▸ Exercise prompt:
Scan the material below for lines with the word "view" and report how many there are, with nothing added.

▸ Provided data:

*** Block opens ***

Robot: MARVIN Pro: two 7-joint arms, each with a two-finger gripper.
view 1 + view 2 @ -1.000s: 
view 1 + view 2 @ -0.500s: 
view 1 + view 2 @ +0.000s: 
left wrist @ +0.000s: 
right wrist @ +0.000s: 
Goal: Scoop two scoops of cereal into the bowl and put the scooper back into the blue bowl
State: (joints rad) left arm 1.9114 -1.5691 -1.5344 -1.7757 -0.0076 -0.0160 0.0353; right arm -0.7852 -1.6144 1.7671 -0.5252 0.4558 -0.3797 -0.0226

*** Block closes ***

▸ Solved problem:
3